Wednesday, September 12, 2007

Learning

Bill Ardolino has an interview at Long War Journal with a Fallujan man now working for the Americans as an interpreter. Nothing earth-shaking, but worth looking at because it reinforces something I've been picking up a lot recently, a small but important part of the big narrative that so many wish to ignore.

INDC: Right. And so when al Qaeda came in, and by “al Qaeda” I really mean all of the outside jihadists, the Fallujans welcomed them to help fight the Americans?

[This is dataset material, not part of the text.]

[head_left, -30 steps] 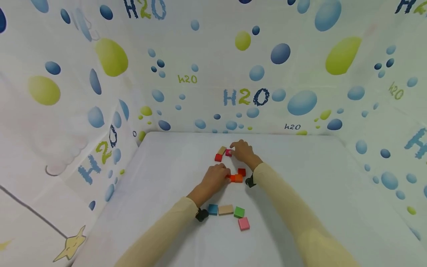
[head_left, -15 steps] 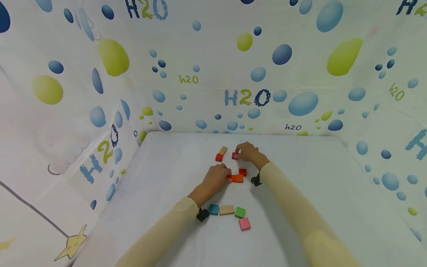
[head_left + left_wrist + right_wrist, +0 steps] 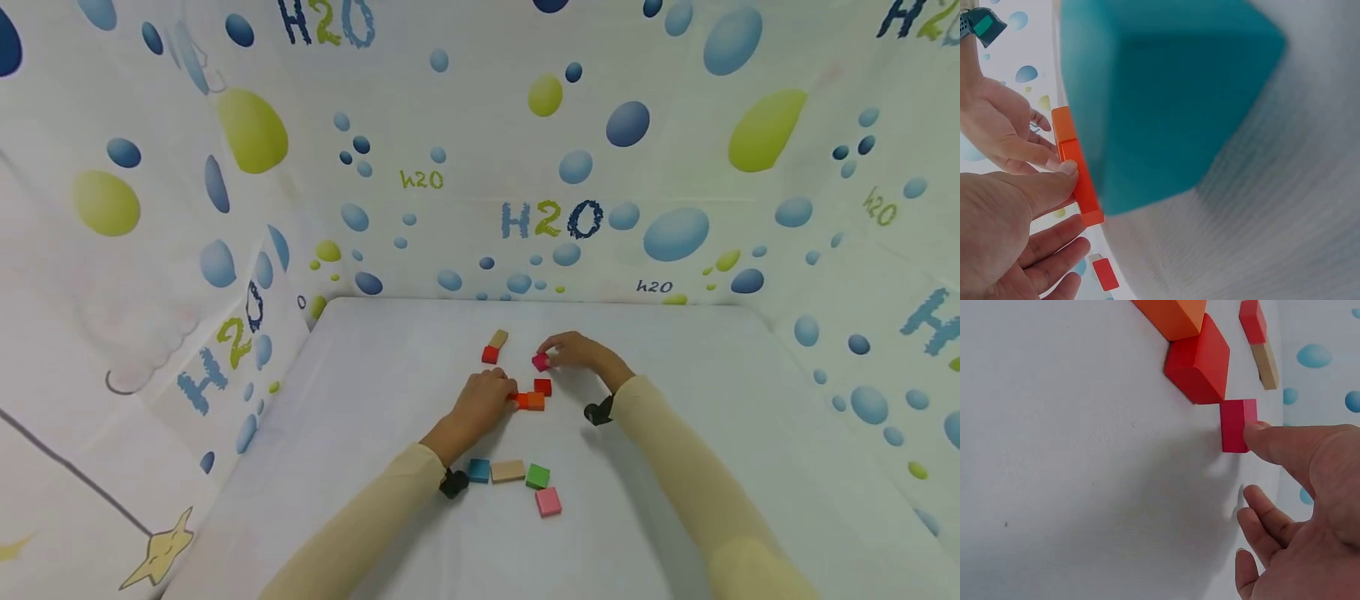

Leo: Yes, because the first mission in Fallujah, Americans could not communicate with the Fallujans correctly, and they didn’t understand the nature of the people. [Fallujans] are good people, they work within the rules of their culture and they stick with them. So, Americans came from another culture overseas, they didn’t understand the people, they didn’t talk to them at the right time, so you [wonder], what happened to the American mind, [with] how they communicate with the people right now. Why didn’t they do the same thing before? So it is not all the Fallujans' fault, Americans [have responsibility].
I like that "so you [wonder], what happened to the American mind". It fits in to the narrative that Petreaus has been recounting to the deaf. The Americans made mistakes early on because they didn't understand the people they were dealing with. Three years of mistakes. But they learned (much to the amazement of Leo, it seems). And that explains a lot.